YOUR TASK –
Your response should be every line from the entries that includes the string "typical".

DATASET ENTRIES –
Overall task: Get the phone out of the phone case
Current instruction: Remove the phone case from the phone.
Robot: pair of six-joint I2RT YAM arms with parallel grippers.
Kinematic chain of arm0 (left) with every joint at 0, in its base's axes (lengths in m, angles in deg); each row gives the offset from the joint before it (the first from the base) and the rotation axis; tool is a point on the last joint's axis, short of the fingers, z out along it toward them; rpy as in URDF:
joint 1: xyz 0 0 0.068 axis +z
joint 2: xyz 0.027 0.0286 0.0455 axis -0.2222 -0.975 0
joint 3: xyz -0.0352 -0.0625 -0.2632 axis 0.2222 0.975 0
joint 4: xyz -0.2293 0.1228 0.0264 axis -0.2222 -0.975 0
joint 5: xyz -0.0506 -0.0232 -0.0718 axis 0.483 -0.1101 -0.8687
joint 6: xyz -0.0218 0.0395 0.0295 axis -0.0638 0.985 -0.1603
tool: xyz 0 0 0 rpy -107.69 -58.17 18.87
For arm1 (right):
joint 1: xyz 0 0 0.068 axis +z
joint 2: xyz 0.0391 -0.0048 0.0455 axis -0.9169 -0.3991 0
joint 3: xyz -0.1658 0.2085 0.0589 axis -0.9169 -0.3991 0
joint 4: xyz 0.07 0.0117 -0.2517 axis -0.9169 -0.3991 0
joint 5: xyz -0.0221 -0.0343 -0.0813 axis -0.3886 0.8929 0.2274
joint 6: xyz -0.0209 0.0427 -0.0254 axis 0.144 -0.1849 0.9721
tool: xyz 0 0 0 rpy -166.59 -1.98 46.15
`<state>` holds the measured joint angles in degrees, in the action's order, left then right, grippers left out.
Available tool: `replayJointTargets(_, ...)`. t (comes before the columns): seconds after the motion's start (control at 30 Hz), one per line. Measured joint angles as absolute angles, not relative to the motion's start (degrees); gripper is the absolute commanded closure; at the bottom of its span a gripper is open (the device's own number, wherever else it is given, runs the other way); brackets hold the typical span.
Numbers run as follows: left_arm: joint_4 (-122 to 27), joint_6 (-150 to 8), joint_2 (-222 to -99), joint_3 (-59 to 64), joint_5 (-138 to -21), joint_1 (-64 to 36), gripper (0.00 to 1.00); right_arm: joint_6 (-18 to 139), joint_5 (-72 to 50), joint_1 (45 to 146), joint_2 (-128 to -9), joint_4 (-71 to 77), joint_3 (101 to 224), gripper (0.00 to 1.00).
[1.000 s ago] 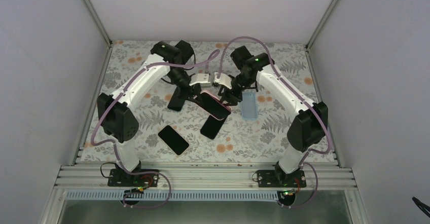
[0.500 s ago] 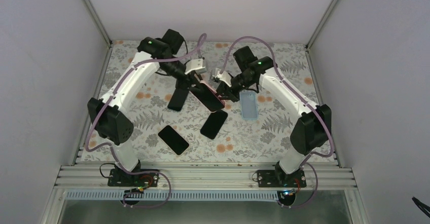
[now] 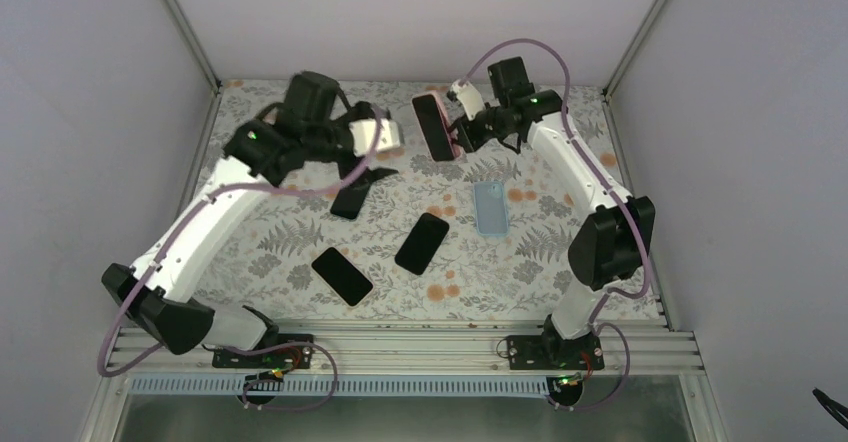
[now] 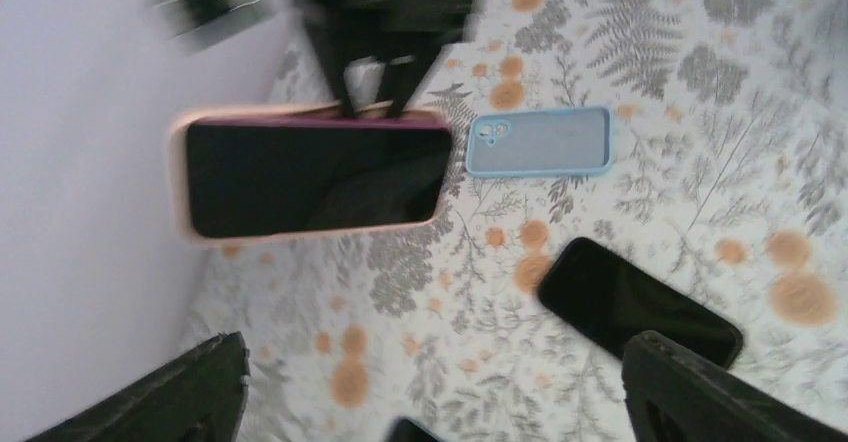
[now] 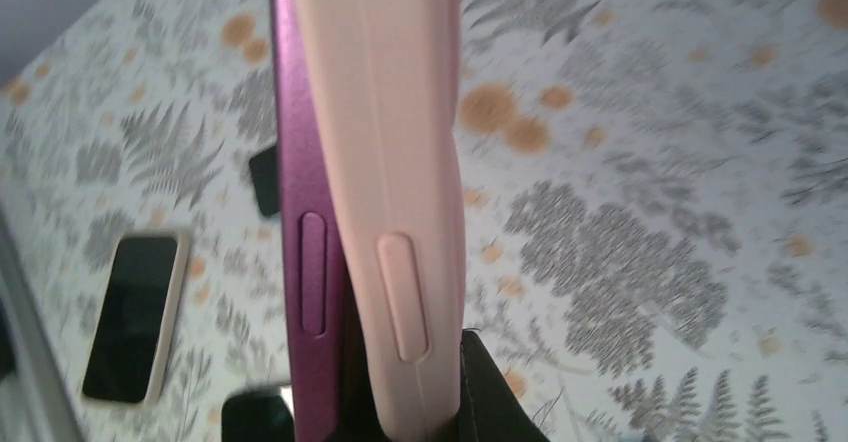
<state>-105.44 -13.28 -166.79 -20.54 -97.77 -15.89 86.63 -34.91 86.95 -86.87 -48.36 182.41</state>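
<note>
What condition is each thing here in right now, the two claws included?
pink-cased phone: held in the air, screen dark, one long edge seemingly popped out of the case
right gripper: shut on the pink-cased phone
left gripper: open, empty
blue case: empty, lying flat
black phones: lying flat, screens dark

Table [image 3: 480, 272]: covered by a pale cloth printed with grey ferns and orange blossoms, lying flat. Left wall [image 3: 90, 112], back wall [image 3: 400, 12] and right wall [image 3: 740, 112]: plain, pale lilac-grey. Aluminium post [image 3: 182, 22] at each back corner. Slotted aluminium rail [image 3: 400, 347] runs along the near edge. Below it, a grey surface [image 3: 400, 412], possibly sheet metal. Lighting soft and even.
</note>
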Motion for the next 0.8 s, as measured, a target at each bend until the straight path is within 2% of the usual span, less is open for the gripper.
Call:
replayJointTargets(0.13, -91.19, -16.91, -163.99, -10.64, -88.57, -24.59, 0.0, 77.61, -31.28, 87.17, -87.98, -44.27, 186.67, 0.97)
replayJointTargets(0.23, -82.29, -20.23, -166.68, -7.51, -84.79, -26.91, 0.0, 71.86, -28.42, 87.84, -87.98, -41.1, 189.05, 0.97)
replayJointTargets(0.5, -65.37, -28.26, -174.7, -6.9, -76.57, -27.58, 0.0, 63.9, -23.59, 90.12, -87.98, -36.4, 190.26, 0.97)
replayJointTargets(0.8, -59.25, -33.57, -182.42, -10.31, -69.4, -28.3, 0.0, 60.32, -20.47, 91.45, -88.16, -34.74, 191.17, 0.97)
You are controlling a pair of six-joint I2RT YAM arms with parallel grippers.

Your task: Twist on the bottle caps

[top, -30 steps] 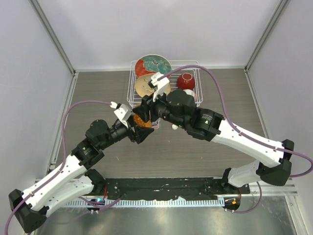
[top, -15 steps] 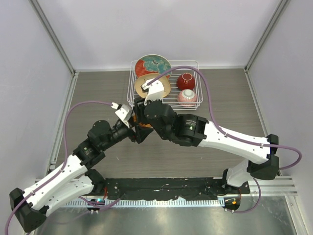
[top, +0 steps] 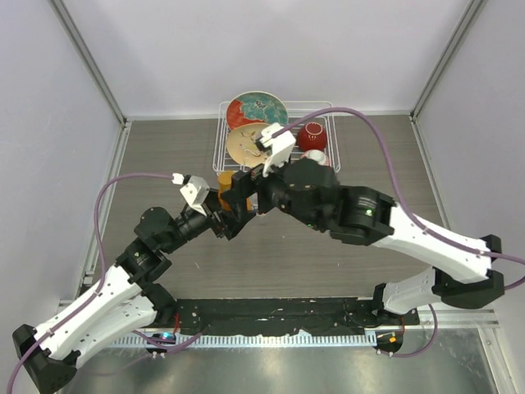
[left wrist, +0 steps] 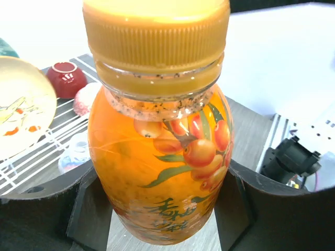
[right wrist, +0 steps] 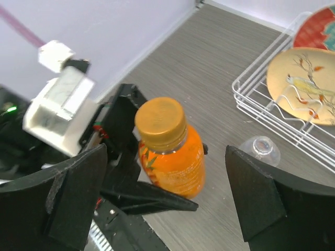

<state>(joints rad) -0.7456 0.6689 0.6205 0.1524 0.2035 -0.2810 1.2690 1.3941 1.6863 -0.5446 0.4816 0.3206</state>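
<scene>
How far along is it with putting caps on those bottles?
Done, seemingly: orange cap sits on the orange bottle. In hand: left gripper holds that bottle; right gripper stands open, clear of it. Left: the clear bottle by the rack looks uncapped.

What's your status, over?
Left gripper clamped on squat orange plastic bottle. Round orange screw cap on its neck. Right gripper open, off the cap. Nothing between them.

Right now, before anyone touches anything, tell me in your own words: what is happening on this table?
The left gripper clamps the orange bottle around its body. The orange cap sits on the neck; how tight it is cannot be told. The right gripper hangs open above, its fingers wide of the cap and touching nothing. A clear bottle lies beside the wire rack.
</scene>
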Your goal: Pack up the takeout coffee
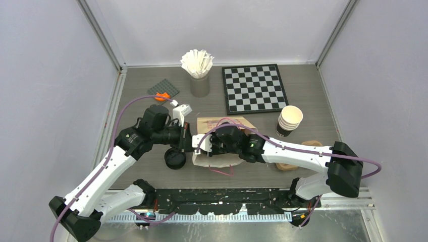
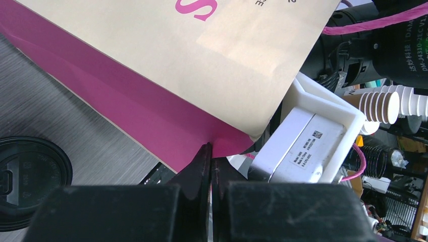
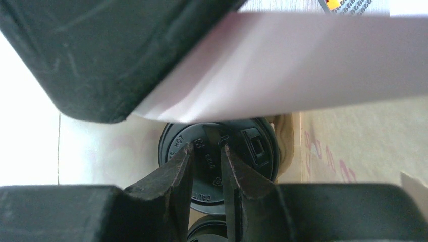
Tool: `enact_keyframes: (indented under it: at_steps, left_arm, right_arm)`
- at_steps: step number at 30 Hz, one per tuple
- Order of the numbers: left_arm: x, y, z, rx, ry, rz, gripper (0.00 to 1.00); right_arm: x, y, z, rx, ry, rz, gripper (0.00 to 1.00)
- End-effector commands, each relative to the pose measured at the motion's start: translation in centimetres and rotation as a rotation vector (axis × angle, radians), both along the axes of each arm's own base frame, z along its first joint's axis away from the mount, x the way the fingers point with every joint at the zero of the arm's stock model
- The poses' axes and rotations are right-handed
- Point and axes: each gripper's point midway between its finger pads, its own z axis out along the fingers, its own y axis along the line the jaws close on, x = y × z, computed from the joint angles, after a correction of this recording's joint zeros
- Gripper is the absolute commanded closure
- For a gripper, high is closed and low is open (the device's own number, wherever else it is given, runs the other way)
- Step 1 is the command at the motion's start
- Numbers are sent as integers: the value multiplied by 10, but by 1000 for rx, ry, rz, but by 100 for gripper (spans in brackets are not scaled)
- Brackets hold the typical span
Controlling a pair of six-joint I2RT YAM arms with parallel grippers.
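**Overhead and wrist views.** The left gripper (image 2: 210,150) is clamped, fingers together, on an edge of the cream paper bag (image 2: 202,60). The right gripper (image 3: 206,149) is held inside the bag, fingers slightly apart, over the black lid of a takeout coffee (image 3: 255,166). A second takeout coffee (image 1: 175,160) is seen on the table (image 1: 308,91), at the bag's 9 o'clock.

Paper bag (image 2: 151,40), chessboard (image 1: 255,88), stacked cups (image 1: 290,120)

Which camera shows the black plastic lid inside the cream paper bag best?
Right wrist: the black plastic lid sits plainly at centre. Top external hides it within the cream paper bag; left wrist shows only the bag's outside.
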Motion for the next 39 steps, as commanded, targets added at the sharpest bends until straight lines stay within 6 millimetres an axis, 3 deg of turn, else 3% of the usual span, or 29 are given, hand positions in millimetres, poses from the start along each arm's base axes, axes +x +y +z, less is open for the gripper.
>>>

COMPLETED EXERCISE –
Available tool: `replayJointTargets(_, ...)`. t (comes before the columns): seconds after the motion's start (control at 30 Hz), one per line. Measured joint angles as absolute angles, not relative to the motion's start (degrees); gripper is the absolute commanded closure; at the bottom of its span a gripper is open (the device's own number, wherever else it is given, runs the other way); brackets hold the typical span.
- Brackets hold the typical span

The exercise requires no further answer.